Ce paquet réglementaire devait conduire à une refonte du cadre de reporting, notamment pour l’ESRS E4 ((European Sustainability Reporting Standards), qui encadre la production et la diffusion des données associées à la biodiversité. Alors que les défenseurs de la directive Omnibus identifient la production de données extra-financières comme une charge pour les acteurs économiques, la réflexion sur la simplification de aurait dû porter sur la pertinence des données collectées et l’opérationnalité des méthodes pour les produire pour garantir l’efficacité et la pertinence du dispositif. L’approche retenue pour la refonte remet en cause le potentiel de transition écologique des activités économiques européennes, et pourrait à ce titre s’avérer être une erreur stratégique.

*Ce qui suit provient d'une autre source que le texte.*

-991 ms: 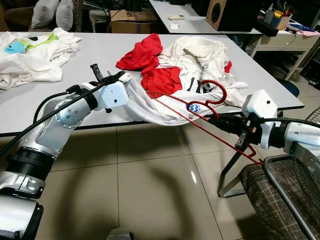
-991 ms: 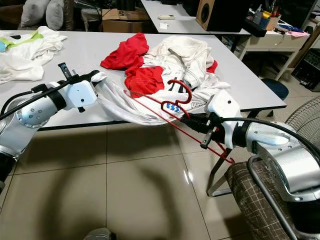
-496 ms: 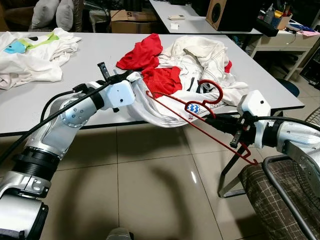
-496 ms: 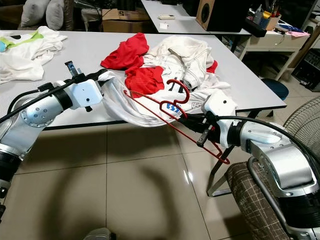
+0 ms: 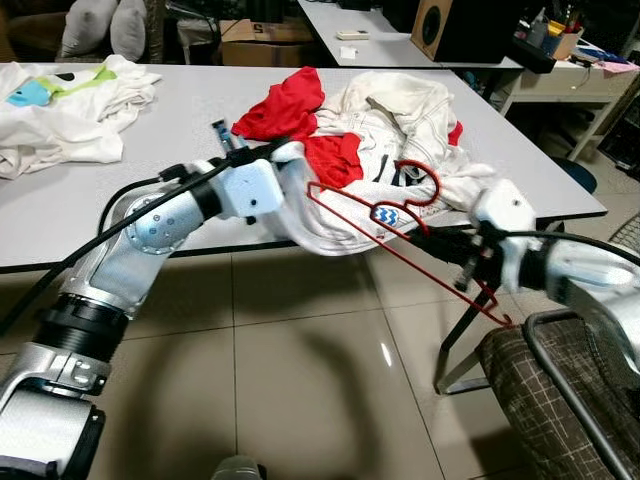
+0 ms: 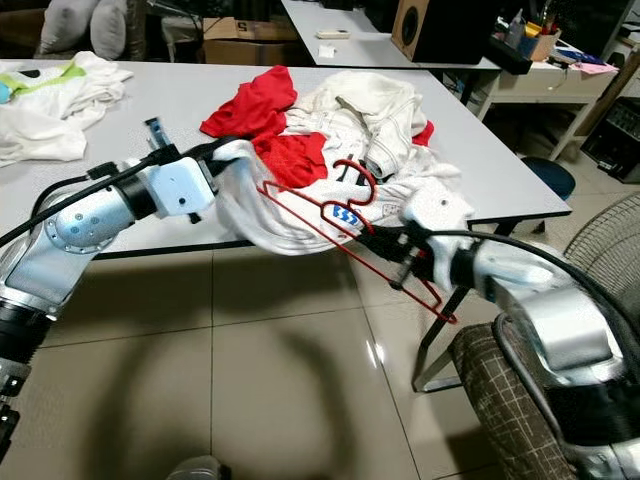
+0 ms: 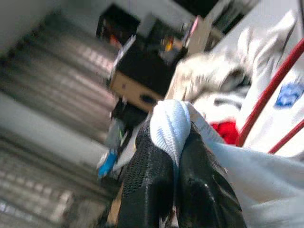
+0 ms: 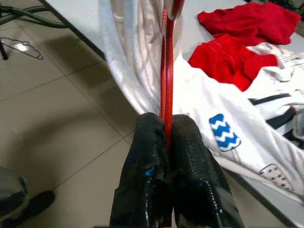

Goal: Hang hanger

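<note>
The red hanger (image 5: 400,235) sits off the front edge of the grey table (image 5: 180,110), above the tiled floor (image 5: 300,380), with its hook beside the pile of clothes and one end pushed into a white shirt (image 5: 330,215).

The right wrist view gives what the head views cannot: the right gripper (image 8: 167,135) has its two black fingers (image 8: 147,142) pressed together on the hanger's thin red bar, with the shirt's blue zigzag badge (image 8: 223,132) just beside them. From the head, that gripper (image 6: 392,243) is a dark shape beneath the hook, its grip hard to read.

The left wrist view shows the left gripper (image 7: 173,142) pinched on a ribbed white hem of the shirt (the cloth folds over the fingertips), with the hanger's red wire crossing close by. The head views place this gripper (image 5: 270,152) at the table's front edge, lifting the shirt off the pile.

Red clothes (image 5: 300,120) lie among white ones in the middle of the table, and another white garment (image 5: 70,110) lies on its far left. A dark wire basket (image 5: 560,390) with a checked lining stands on the floor at the right, under the right arm; what it contains cannot be made out.
</note>
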Controlling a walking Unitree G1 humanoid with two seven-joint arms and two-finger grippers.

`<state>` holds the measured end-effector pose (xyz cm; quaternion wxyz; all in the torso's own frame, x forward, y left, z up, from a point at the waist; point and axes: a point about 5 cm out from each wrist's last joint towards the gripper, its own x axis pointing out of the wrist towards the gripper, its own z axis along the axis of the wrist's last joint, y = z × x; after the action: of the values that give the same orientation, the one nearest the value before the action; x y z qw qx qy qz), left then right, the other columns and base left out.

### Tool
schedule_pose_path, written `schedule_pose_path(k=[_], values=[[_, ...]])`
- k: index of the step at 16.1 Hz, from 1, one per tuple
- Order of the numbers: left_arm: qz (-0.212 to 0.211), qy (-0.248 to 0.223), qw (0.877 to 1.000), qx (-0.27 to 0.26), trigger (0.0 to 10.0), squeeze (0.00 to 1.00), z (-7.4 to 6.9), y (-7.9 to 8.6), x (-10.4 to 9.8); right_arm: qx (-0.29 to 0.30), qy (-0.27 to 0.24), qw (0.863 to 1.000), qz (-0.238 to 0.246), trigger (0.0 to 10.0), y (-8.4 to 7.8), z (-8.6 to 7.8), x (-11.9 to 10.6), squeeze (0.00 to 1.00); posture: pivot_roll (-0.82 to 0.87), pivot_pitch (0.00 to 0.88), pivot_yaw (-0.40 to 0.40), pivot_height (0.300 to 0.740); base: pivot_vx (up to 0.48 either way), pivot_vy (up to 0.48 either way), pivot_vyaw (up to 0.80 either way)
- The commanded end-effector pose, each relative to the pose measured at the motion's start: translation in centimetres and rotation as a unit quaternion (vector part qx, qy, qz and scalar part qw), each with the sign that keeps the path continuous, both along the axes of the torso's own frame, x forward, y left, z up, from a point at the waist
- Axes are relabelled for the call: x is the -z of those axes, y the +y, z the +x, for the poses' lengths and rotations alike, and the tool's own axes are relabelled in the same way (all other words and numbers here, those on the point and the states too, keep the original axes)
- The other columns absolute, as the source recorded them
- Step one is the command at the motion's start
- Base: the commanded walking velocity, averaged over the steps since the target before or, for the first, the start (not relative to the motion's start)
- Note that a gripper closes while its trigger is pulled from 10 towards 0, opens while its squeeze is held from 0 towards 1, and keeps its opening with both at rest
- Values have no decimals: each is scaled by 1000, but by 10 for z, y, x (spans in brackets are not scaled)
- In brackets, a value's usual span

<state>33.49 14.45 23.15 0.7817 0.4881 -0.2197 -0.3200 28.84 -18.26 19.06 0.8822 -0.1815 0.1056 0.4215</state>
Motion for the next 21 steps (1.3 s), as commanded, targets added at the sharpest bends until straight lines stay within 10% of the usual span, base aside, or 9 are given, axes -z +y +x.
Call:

La Corporate Sustainability Reporting Directive constitue, avec la Sustainable Finance Disclosure Regulation et la Taxonomie européenne, les trois piliers du cadre de reporting extra-financier européen. La production et la diffusion des données qui en résultent doivent ainsi répondre à deux enjeux :
Entrée en vigueur le 1er janvier 2024, la CSRD offre ainsi la possibilité d’élargir la notion d’intérêt social des entreprises en intégrant les aspects environnementaux et climatiques comme des éléments matériellement structurants pour assurer leur pérennité financière. Si l’objectivation de ces interactions, ainsi que des impacts, risques et dépendances associés à la nature constitue l’objet même de l’exercice de reporting, une bonne ou mauvaise prise en compte de ces enjeux peut déjà engendrer des répercussions économiques.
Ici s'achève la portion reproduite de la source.